Work instructions: Filter the records down to the lines that hold the word "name", and copy each of those lines.

(Stored data)
####

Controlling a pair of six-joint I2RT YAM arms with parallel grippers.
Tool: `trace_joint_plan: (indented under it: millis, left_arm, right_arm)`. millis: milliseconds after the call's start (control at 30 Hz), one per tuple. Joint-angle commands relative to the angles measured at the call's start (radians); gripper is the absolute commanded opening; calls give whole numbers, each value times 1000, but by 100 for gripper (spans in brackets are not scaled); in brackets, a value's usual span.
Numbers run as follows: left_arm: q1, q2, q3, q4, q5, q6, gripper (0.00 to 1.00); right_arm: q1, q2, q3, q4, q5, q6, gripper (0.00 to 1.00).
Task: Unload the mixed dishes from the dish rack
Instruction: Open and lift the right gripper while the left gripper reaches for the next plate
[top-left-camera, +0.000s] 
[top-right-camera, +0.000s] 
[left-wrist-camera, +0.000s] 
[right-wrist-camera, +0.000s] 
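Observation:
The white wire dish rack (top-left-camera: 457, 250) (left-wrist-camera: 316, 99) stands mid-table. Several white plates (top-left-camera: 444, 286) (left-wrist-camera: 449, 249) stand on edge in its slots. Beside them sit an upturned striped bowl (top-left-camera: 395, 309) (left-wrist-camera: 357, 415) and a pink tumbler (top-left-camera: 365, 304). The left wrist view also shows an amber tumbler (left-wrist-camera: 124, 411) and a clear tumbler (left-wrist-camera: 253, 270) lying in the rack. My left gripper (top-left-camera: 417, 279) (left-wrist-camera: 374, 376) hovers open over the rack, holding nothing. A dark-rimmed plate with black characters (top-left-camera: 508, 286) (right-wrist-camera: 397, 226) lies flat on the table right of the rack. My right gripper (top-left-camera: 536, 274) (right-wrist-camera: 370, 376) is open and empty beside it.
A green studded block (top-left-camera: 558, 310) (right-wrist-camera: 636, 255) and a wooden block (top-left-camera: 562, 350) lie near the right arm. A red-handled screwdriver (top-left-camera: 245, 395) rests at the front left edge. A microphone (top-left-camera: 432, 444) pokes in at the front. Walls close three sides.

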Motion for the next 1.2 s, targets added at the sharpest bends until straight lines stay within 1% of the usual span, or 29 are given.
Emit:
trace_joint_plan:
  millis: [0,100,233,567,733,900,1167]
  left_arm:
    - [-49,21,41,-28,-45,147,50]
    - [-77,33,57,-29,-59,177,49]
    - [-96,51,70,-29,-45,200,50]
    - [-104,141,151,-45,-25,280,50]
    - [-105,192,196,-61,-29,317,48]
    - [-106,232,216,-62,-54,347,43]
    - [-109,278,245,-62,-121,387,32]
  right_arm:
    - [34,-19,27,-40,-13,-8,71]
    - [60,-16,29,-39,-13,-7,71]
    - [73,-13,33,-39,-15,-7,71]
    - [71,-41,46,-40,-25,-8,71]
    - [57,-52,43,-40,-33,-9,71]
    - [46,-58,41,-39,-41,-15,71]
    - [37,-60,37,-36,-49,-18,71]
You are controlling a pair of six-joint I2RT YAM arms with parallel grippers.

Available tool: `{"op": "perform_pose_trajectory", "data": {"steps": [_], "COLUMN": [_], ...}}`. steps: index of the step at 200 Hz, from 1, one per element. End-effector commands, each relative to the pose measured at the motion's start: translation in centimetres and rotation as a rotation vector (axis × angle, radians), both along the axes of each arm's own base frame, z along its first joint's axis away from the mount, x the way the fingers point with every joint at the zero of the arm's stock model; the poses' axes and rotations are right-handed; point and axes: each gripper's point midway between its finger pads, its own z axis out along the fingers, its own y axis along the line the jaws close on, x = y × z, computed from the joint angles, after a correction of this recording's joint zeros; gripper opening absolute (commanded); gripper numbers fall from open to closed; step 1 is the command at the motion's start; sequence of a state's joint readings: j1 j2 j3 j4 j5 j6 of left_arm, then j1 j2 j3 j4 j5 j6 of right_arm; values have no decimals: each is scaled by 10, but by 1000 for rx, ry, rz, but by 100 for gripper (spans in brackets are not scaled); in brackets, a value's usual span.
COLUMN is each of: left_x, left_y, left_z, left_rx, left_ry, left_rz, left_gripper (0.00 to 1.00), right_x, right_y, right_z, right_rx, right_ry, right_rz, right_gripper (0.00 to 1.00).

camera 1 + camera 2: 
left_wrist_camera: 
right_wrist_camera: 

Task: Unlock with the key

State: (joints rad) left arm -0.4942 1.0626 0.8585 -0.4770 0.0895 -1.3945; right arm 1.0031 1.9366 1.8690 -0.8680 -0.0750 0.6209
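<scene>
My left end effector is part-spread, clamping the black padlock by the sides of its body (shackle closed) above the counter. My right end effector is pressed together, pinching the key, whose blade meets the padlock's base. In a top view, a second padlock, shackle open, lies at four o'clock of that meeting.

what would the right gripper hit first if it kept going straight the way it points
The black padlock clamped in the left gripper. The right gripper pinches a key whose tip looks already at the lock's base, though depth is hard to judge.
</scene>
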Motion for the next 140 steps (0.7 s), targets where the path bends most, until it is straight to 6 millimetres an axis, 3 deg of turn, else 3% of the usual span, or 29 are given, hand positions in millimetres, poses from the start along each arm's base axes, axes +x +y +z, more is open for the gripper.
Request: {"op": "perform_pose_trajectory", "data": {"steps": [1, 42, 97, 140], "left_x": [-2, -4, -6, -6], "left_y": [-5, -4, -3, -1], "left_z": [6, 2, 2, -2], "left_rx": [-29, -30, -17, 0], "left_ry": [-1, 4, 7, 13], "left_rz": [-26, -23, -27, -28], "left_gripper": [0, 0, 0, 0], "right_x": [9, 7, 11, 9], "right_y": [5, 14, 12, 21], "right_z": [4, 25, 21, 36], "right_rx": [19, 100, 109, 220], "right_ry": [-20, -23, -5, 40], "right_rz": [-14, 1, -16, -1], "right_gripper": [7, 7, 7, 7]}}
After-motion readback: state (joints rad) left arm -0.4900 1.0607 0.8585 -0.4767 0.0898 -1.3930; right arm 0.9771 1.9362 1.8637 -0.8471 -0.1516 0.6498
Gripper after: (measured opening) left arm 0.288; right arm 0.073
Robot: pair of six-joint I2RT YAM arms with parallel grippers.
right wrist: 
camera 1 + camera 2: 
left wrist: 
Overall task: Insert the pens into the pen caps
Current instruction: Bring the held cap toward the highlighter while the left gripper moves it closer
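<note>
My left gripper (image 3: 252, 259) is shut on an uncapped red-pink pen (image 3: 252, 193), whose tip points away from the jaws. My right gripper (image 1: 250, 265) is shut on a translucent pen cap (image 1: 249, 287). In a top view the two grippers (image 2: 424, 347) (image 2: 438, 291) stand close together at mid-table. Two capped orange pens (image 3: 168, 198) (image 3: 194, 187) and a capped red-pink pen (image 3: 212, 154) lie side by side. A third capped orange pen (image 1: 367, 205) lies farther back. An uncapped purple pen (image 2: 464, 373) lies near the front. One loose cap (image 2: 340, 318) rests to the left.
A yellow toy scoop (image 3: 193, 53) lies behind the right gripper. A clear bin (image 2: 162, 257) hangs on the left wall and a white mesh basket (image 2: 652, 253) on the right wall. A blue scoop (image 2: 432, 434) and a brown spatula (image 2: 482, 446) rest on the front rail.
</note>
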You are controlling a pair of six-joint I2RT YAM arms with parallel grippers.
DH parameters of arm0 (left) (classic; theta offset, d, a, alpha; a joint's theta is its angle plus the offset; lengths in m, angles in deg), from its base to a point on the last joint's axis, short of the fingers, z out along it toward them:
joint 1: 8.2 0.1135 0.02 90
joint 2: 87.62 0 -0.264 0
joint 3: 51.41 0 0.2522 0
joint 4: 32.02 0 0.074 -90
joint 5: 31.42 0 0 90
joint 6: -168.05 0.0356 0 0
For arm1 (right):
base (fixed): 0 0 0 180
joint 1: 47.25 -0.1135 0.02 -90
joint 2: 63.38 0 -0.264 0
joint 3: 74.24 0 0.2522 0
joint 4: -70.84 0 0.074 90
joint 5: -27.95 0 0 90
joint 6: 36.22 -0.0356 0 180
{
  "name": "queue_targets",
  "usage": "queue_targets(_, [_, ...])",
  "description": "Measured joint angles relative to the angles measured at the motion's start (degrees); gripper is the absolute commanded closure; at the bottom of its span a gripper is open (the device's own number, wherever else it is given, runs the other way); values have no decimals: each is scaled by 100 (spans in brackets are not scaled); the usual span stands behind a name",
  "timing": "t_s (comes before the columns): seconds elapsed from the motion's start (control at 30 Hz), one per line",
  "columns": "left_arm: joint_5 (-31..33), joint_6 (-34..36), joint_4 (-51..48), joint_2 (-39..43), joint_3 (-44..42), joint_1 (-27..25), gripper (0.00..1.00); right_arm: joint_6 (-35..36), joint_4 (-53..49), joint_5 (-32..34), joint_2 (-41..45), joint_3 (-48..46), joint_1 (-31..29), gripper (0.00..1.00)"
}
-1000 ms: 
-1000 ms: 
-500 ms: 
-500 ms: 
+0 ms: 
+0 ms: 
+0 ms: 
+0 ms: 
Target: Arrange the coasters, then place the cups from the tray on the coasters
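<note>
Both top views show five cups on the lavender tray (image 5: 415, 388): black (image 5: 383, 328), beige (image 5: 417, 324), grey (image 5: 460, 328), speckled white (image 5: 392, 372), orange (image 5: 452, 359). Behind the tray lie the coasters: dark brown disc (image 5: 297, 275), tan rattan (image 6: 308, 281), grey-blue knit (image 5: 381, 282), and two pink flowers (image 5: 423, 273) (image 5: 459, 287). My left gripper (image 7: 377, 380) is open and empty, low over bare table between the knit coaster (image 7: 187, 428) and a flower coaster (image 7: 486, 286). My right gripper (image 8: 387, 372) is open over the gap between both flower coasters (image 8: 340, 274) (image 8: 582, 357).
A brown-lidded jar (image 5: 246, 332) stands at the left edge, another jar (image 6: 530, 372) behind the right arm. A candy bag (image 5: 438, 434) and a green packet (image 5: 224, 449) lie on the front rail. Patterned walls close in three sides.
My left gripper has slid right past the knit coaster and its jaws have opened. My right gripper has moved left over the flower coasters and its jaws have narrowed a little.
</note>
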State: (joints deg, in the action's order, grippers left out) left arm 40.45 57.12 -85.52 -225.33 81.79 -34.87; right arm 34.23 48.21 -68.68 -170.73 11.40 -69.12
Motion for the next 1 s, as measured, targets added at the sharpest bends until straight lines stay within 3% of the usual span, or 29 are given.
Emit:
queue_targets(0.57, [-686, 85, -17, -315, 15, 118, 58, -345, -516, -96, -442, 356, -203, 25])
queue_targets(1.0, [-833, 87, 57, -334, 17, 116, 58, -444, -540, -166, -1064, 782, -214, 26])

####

Solution below:
  "name": "queue_targets",
  "description": "Measured joint angles relative to the angles measured at the motion's start (degrees); gripper is the absolute commanded closure; at the bottom of its span a gripper is open (the device's own number, wherever else it is given, runs the other way); values have no decimals: each is scaled by 100 (spans in brackets are not scaled); the usual span stands behind a name",

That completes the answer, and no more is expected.